I should probably back up just a bit—my story, like so many other stories, started with a competition—an invention competition. It’s a great big hoopla event, held every year and all young gnomes are expected to participate. My Papa says I have to participate, though he won’t help me. He said, “Challenge makes you grow and builds character.” I might have some growing to do yet, but I already like my character. I want to explore and learn and see things that not many others get to see. And though I don’t think I need to participate to build my anything, thank you very much, and I don’t really see what all the ballyhoo is over inventions, I sure do want that prize. The chance to see the Lower Caves and places that some say the Ancients visited, leaving art and stuff behind…well, that is just too good an opportunity to explore, I don’t wanna miss out.
Maybe I should back up just a little more. My name is Emirenka Prichozka, Emi for short, and I am eight years old, which, if you ask me, is plenty old enough to do some exploring, though both Papa and Mum keep telling me to be grounded, or that I’m grounded. I’m not really sure which it is, but something to do with the ground, which is fine by me since the most interesting stuff is found in the ground. I am not too sure, though, why their faces get so stern when they say it. Maybe they wanted to find stuff too, or maybe they want me to work on inventions. Anyhoo, all I know is that I gotta come up with an invention or two to get a chance to visit those Lower Caves. And I know that has to be worth it, cuz Mayor Visselly said so and when Mayor Visselly says so, you just know it’s true.
Anyhoo. That’s enough about me. Let me show you instead, because right now—this very minute I’m telling you about—I am not where I’m supposed to be.
I’m on the Long Ledge. It runs above the Bat Cave like a shelf somebody forgot to dust, and you’re not allowed up here, which is silly, because it’s the best place in the whole world to think. Down below, the workshops clang and hiss and somebody’s contraption goes whump and everybody cheers or groans, I can’t tell which. Up here it’s just me, the cool air, and the little drippy sound the cave makes—that kerplunk, kerplunk always makes me smile.
And Pip, of course.
Pip is my bat. I don’t mean a bat I caught, I mean my bat, the way Livvy’s gears are her gears. He’s about the size of my two hands cupped together and he sleeps in my hood and he is, if you want my opinion, the cleverest person I know, even though he is not technically a person, not really.
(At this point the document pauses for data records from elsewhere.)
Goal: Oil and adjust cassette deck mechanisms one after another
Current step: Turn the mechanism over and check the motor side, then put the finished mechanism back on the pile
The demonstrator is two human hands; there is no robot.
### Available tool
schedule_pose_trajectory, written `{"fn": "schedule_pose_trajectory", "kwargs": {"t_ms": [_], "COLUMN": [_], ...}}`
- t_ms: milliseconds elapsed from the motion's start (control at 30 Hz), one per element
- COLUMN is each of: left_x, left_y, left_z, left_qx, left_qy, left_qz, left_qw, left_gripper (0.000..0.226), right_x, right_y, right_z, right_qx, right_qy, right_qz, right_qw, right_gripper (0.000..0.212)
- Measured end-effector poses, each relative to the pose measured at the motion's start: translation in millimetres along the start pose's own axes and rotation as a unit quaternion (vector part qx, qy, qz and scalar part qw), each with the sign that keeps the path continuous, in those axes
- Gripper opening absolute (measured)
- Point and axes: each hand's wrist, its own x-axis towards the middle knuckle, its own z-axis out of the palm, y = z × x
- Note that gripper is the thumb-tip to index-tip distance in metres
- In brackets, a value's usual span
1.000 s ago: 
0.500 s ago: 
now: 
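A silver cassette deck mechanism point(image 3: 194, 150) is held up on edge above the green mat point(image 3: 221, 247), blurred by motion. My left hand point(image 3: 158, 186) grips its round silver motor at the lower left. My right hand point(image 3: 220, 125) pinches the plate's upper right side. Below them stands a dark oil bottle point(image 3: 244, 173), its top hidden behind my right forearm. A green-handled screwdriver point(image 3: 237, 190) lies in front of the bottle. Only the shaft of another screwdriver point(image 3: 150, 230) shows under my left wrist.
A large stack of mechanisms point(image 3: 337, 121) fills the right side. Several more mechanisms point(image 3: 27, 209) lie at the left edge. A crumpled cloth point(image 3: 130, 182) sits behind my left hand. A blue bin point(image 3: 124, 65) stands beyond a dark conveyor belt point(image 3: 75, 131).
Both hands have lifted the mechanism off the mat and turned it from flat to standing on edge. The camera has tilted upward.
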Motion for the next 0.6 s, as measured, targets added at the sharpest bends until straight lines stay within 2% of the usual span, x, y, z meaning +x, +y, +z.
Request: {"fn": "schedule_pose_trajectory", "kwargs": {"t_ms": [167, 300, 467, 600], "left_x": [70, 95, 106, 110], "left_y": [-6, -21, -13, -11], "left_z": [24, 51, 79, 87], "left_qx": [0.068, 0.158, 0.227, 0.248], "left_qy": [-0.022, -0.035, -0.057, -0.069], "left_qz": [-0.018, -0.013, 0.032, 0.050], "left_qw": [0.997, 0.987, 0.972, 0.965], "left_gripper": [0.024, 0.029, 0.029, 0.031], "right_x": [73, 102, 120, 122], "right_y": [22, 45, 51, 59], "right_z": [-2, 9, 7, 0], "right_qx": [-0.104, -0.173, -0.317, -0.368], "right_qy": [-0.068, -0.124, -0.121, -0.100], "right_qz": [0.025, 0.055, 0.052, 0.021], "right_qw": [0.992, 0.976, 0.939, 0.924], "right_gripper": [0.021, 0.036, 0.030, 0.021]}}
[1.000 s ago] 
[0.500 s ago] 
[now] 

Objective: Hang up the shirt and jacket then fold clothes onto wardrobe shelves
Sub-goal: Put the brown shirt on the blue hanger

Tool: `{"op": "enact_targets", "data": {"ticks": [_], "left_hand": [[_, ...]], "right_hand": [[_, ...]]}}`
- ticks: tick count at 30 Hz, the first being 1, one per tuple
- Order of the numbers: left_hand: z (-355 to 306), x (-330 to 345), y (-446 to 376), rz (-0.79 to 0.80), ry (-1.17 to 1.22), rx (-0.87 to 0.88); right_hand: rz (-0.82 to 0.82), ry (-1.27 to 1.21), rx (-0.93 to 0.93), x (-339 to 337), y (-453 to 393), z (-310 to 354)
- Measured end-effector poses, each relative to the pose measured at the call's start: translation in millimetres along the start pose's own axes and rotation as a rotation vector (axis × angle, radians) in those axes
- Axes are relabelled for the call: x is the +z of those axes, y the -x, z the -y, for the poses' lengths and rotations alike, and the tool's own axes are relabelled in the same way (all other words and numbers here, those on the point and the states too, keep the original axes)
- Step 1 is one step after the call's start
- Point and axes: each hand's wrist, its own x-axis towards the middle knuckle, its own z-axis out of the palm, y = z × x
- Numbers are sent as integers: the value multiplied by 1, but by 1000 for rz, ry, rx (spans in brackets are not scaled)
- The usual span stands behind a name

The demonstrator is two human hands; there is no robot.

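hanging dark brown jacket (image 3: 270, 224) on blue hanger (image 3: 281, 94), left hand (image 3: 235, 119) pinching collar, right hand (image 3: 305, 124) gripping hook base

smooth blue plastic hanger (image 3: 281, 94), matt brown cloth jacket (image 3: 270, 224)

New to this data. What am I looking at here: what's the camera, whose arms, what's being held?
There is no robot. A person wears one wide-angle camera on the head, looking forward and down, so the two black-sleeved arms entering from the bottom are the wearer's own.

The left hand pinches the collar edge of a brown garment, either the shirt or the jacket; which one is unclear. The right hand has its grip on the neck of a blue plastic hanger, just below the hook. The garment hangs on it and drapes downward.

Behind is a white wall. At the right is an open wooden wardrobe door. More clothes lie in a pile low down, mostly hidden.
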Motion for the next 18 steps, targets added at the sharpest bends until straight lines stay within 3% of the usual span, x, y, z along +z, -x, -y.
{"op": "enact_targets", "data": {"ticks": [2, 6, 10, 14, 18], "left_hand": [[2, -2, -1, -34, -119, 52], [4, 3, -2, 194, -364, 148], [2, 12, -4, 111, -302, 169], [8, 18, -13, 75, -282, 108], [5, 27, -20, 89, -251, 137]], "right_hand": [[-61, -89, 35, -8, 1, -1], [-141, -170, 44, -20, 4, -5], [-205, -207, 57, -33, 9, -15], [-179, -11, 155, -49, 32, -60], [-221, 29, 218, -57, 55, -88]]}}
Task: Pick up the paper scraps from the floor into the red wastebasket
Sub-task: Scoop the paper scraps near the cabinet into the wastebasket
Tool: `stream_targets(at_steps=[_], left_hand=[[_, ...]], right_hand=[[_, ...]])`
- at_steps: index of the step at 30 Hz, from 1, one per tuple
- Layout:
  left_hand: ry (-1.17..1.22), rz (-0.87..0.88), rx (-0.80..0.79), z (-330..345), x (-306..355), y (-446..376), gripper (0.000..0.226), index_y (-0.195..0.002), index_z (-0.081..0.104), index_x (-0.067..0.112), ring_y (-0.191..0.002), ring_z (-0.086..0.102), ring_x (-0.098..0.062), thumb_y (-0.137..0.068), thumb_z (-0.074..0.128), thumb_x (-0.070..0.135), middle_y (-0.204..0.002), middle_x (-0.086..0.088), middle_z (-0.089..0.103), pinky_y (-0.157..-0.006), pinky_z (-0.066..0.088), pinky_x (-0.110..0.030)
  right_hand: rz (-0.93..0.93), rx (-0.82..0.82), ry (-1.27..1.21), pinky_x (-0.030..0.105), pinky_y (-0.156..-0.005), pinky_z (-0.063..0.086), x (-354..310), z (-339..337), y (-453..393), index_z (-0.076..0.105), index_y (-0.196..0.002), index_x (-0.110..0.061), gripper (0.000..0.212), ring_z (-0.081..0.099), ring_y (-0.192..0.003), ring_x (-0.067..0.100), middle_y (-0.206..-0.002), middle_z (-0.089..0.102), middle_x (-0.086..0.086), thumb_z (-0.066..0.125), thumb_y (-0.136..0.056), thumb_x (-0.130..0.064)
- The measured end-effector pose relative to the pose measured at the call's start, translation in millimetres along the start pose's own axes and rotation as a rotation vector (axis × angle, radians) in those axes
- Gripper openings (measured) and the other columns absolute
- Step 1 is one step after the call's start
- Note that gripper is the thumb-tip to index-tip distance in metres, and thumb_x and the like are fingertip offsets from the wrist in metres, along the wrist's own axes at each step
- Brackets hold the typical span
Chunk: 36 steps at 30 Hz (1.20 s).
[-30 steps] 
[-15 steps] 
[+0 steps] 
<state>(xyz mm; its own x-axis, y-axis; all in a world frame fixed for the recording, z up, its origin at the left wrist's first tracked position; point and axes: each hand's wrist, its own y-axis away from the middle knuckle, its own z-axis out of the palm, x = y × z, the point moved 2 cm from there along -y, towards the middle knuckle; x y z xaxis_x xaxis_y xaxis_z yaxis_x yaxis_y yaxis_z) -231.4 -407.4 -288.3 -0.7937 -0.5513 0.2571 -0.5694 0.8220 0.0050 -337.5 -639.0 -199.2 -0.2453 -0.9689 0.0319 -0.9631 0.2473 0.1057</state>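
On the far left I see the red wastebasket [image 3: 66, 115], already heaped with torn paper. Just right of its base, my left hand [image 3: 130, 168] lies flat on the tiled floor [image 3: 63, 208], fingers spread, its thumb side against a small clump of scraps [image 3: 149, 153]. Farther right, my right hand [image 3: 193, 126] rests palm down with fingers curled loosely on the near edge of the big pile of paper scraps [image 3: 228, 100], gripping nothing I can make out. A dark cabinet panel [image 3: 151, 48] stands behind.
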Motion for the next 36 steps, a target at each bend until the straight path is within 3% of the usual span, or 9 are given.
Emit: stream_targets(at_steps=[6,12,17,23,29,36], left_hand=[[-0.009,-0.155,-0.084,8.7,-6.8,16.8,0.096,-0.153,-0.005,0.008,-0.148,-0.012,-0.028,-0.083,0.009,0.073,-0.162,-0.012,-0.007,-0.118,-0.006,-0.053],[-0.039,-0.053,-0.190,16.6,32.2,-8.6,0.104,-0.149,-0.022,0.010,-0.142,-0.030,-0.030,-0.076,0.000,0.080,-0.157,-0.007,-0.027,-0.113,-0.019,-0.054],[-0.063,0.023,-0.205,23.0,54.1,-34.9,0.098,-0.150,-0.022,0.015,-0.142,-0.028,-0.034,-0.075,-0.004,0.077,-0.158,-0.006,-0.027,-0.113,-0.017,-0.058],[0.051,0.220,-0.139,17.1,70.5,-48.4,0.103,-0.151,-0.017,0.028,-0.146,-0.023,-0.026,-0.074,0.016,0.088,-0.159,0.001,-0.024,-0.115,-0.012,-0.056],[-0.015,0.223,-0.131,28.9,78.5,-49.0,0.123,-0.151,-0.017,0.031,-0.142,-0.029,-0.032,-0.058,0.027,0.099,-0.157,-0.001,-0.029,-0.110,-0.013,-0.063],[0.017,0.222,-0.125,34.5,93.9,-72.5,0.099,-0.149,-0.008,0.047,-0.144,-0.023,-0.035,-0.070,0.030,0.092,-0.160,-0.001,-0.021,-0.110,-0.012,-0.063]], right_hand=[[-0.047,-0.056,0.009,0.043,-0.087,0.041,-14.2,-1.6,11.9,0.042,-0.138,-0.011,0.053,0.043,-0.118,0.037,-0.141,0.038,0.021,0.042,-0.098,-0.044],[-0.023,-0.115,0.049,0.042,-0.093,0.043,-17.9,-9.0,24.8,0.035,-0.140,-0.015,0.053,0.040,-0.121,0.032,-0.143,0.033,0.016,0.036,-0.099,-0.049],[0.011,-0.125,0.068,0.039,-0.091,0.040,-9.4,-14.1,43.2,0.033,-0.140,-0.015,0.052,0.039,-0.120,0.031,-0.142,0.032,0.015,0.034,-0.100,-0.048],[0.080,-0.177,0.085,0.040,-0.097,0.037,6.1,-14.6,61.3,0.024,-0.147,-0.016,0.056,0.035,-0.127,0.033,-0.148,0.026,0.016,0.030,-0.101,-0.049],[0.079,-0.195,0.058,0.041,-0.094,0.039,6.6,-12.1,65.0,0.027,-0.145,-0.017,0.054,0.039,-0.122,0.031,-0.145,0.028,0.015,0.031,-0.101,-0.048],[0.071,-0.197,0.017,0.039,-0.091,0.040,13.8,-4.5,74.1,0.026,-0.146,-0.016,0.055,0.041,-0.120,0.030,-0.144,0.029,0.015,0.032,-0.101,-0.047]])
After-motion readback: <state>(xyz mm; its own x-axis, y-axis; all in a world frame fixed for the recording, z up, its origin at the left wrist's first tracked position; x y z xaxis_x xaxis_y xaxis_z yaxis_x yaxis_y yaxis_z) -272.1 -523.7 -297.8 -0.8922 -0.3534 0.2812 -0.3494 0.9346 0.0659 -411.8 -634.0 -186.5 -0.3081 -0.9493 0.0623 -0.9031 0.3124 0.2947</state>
Right now, he’s hanging off my sleeve upside down, which is how he does most of his best thinking. I was actually about to tell him my brilliant idea for an invention when—hey! All at once, he isn’t there anymore. He just drops, opens up those leathery wings, and goes flickering off along the ledge into the dark where the tunnel gets so skinny it turns into nothing—where there’s no thing, where the ledge just ends.
Except Pip doesn’t think it ends.
I know that look. Well—I know that sound, the little ticking he makes when the air’s moving somewhere it shouldn’t be. I get down on my knees on the cold stone, and I feel along the wall where he’s fussing, and there it is. A crack. Thin as a coin, breathing cool air against my fingers, air that’s coming from somewhere, from down and in and far.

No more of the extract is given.